More than two dozen charity and advocacy organizations have urged international creditors to erase a substantial chunk of Ghana’s debts as the country grapples with an economic crisis.
Consumer inflation in Ghana reached a new high of 54% year on year in December, owing to increased gasoline, electricity, and food prices. International reserves have shrunk to fewer than two months’ worth of imports.
“The people of Ghana have suffered extensively from the crisis,” the groups, which all have operations in Ghana, said in an open letter on Wednesday. “Wealthy private lenders must share in the costs of a crisis they helped to create and cancel the debt.”
After declaring that it will default on most of its external debt at the end of last year, the government asked to restructure its bilateral debt through the G20 common framework platform, which was introduced in 2020 to help coordinate debt reprofiling and restructuring.
Ghana is poised to miss a $41 million interest payment on a $1 billion eurobond due on Wednesday. According to the Ministry of Finance, interest payments have grown to 70 percent to 100 percent of government earnings.
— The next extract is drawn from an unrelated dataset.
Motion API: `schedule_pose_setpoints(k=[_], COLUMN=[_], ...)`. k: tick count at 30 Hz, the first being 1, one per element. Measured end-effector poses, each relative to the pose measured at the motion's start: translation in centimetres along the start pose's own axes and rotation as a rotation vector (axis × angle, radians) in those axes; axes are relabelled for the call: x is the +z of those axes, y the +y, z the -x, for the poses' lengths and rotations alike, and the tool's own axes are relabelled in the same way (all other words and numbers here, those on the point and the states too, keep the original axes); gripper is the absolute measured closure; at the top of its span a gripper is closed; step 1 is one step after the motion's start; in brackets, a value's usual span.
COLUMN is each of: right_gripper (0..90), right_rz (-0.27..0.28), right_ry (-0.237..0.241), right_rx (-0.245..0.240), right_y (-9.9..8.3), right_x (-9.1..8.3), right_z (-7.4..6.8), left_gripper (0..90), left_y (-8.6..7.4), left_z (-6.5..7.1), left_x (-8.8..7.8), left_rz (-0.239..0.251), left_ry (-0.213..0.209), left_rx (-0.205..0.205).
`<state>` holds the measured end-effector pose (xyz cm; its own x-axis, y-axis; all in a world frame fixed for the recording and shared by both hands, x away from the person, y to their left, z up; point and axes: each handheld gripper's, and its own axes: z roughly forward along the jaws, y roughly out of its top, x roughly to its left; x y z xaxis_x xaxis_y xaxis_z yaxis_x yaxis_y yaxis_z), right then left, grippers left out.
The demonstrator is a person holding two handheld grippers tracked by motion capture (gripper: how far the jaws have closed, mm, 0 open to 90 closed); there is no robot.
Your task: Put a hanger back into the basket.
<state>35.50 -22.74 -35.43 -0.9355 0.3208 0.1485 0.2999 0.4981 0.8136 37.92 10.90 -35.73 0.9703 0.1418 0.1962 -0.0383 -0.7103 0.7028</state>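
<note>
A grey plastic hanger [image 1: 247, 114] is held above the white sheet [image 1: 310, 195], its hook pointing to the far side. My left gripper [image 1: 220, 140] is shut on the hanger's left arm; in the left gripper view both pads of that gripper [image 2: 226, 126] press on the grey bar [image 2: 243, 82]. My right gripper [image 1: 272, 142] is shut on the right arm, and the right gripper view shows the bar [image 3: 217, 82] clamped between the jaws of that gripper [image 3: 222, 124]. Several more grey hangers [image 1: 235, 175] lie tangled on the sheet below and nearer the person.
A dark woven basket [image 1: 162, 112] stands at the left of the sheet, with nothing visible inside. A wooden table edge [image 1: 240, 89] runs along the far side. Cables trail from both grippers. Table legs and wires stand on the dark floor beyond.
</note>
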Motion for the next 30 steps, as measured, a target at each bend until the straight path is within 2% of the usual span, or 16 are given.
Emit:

“Ghana’s lenders, particularly private lenders, lent at high-interest rates because of the supposed risk of lending to Ghana,” the aid groups’ letter said.
“Given that they lent seeking high returns, it is only right that following these economic shocks, private lenders willingly accept losses,” it argued.
Signatories of the letter – which included Oxfam, Christian Aid, Caritas Ghana, Debt Justice and ActionAid – said the key challenge was to get private lenders to agree to a significant debt cancellation.
“The G20 can help by making clear that Ghana will be politically and financially supported to remain in default on any creditor which does not accept the necessary debt restructuring,” they said.
Ghana launched a domestic debt swap plan at the start of December, days before clinching a staff-level agreement with the International Monetary Fund (IMF) for a $3bn rescue package.
The IMF has said its board will approve the deal only if Ghana undergoes comprehensive debt restructuring.
The deadline to register for what has been called the domestic debt exchange has been extended three times as authorities struggle to entice bondholders to participate in the programme.